Gold Market Cheat Sheet (January 10, 2011)

Gold Market Cheat Sheet (January 10, 2011)

For the week, spot gold closed at $1,369.57 per ounce, down $51.21, or 3.60 percent for the week. Gold equities, as measured by the Philadelphia Gold & Silver Index, fell 6.74 percent. The U.S. Trade-Weighted Dollar Index has surged 2.66 percent for the week.

Strengths

  • Chinese 2010 gold output is estimated by government sources at around 340 tons, suggesting the country’s total consumption may have reached close to 600 tons. The new record of 340 tons is more than an 8 percent increase over the 2009 figure. This is now the sixth-consecutive year in which the country has raised its gold output.
  • Saudi Arabia, one of the world’s largest gold consumers, said it is has began constructing the world’s largest gold factory. Saudi Arabia continues to be an important gold market in the Middle East region, as the country represents a third of the total gold demand in the Middle East.
  • The Reserve Bank of India is allowing seven more banks to import gold and silver into the country. The move is set to fulfill the demand of the country’s citizens. While 23 banks already have the central bank's permission to import gold and silver into the country, the recent approval has brought the count to 30.

Weaknesses

  • Gold, which capped the biggest two-day drop in 11 months yesterday, may extend declines to the lowest price since September on speculation that an economic recovery will curb demand for the metal as a safe haven. “You’re seeing a reallocation of funds to higher-risk assets like equities. The big funds are absent from the gold market,” said Matthew Zeman, a trader at LaSalle Futures Group.
  • The recent selling of gold by index funds may have finally run its course, according to John Howlett, division vice president of Mitsubishi International Corp. “The index funds that were giving away gold and silver like government cheese for these last two days seem to have finally run out of steam,” Howlett said.
  • On a positive note, physical buying of gold in Asia is very strong. A Hong Kong-based dealer noted that buying was very brisk as long as gold remained below $1,400.

Opportunities

  • According to BCA research, “Gold is a potential mania candidate” and “the gold bull market will continue in 2011.” The gold bull market, BCA Research argues, “has been driven by the potential inflationary implications of current large fiscal deficits and central banks that are prepared to stop at nothing to prevent deflation.

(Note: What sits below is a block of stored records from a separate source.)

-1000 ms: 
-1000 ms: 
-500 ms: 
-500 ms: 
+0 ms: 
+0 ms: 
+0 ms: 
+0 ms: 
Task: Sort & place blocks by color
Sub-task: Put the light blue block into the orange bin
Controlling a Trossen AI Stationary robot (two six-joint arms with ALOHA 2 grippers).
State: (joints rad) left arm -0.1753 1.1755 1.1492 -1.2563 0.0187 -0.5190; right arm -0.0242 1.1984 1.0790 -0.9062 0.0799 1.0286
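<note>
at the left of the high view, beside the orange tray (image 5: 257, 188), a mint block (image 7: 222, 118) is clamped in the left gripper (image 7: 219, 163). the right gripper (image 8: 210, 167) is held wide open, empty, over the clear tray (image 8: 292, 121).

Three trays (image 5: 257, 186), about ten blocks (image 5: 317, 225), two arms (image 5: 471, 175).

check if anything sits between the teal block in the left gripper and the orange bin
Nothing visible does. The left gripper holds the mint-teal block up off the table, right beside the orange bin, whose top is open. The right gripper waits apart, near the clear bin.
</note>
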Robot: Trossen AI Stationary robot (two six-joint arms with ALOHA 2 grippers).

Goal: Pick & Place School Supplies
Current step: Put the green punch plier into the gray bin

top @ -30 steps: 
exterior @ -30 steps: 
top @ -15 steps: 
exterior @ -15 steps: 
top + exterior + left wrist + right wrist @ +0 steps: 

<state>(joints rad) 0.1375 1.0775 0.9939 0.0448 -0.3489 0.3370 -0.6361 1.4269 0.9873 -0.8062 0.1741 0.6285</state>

It may be several years before developed-world real interest rates return to the norms of earlier decades, especially in the U.S. In this environment, gold will continue to be an excellent insurance policy and should continue to fare well when measured against the major currencies.”
  • Mergers and acquisition activity in the North American mining sector will continue to be strong this year and could exceed the levels seen in 2010, industry experts said. In a mid-September survey of mining executives conducted by KPMG, 70 percent of respondents said that their companies were likely to pursue M&A activity in 2011. In addition, more than half of the respondents (54 percent) cited the need to increase reserves as the main driver for deals.
  • “While gold has been trading near its nominal high above $1,400, we see plenty of room for continued long-term moves up, especially in the current global economic climate,” said Donald W. Doyle, Jr., Chairman and CEO of Blanchard and Company. Doyle said there are numerous factors that he believes will propel gold’s price in 2011 including: Currency instability, geopolitical conflicts, increased consumer prices and the raising of the U.S. debt ceiling.

Threats

  • Jan Hatzius, chief U.S. economist at Goldman Sachs, predicted that the strength of the ongoing economic recovery will keep the Federal Reserve from having to implement a third round of quantitative easing (QE3). Furthermore, Hatzius forecasted that the Fed will not begin raising the federal funds rate until 2013, as deflation, rather than inflation, remains a far more significant threat to the U.S. economy.
  • Barclay’s Capital expressed some caution on gold’s ability to outperform other industrial metals, such as copper. They noted with essentially all the major gold companies closing out their forward sales in 2010, gold investment demand will need to rise even more in 2011 to keep the market balanced at current prices.
  • Eskom, the South African government-run power company, indicated this week that the country could be short 6 terawatts in the 2011-2012 financial year. A terawatt is 1 million megawatts or 1 trillion watts. In 2012-2013, the shortfall could be 9 terawatts. Eskom is talking to the largest 500 users of power to get them to decrease their consumption. This impacts the miners, particularly the deep level mines. Open pit mines use heavy fuel oils and diesel to generate production. Smelters and refineries are also impacted by this shortage.